The team views Eric as, perhaps, the next Brandon Roy (sadly before retirement and the knee injury).
The Minnesota pick, originally acquired in the Sam Cassell/Marko Jaric deal has been hanging around for years. The protections finally dropped off, just in time for players like Anthony Davis, Andre Drummond, Harrison Barnes, Jared Sullinger and a host of strong prospects.
Fans of the Hornets would be actively rooting against Minnesota every single game. If there’s a year for the Hornets to not win games, to have two cracks at the draft class, 2012 is the year to do it.
Whether the NBA approves the deal on Monday is yet to be seen, but the Clippers package is far more in line with Stern’s preferences when it comes to selling the team over the next few years.
The Clippers had approximately $3 million in cap space left on their books but with the Jordan offer sheet, they are considered over the cap.
(UPDATE: Clippers are NOT over the cap. Confirmation from Clipper sources (and after a lengthy debate/analysis with cap expert Larry Coon) indicate DJ’s cap hold is not impacted by the Golden State Warriors offer sheet. Clippers used some or all of that space to claim Chauncey Billups off Amnesty waivers on Monday).
The trick will be finding a center when available spending power is just $2.5 million, via the new Room Exception.
That wouldn’t seem to be enough for many of the available players like forward Kris Humphries (who isn’t a five but is a double-figure rebounder), Samuel Dalembert, Jason Smith, Joel Przybilla, Kwame Brown, Reggie Evans, Kyrylo Fesenko, Ike Diogu, Hasheem Thabeet, DJ Mbenga or Josh McRoberts.

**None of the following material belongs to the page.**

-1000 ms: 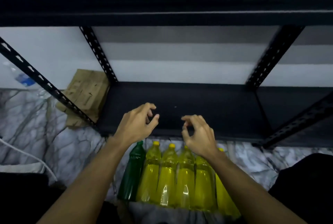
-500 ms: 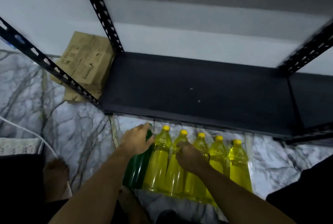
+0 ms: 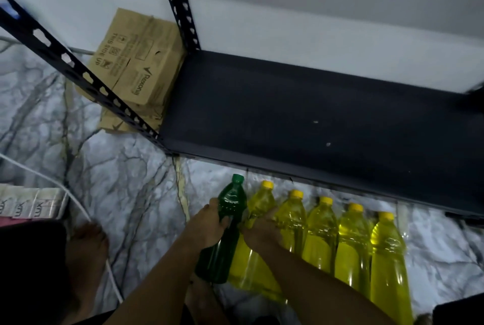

If inexpensive, perhaps the team looks to retain fan-favorite Craig Smith although he may be on the outside looking in.
Another item of concern is budget down the line given the team’s hope to sign Gordon to an extension. While it’s not clear how high LA is willing to go, the max appears to be nearly $13 million in the first year and about $57.5 million over four. That’s high for a guard and certainly the Clippers would give Eric a lucrative offer but to what extent is not yet clear.
The concern is avoiding luxury taxes next year given that Paul, Gordon (at say $9 million), Jordan, Griffin, Gomes and Williams would hit about $65 million. The Clippers would have the means to add more pieces but they clearly need to be careful how they flesh out the roster. A third big is vital but teams in general will do what they can to stay below the tax line.
If necessarily the Amnesty can be saved for a later date, perhaps for Williams if the team deems $8.5 million final year too high a cap number for a reserve. Of course they’d still have to pay him but such a move would relieve some of the pressure to remain under the threshold.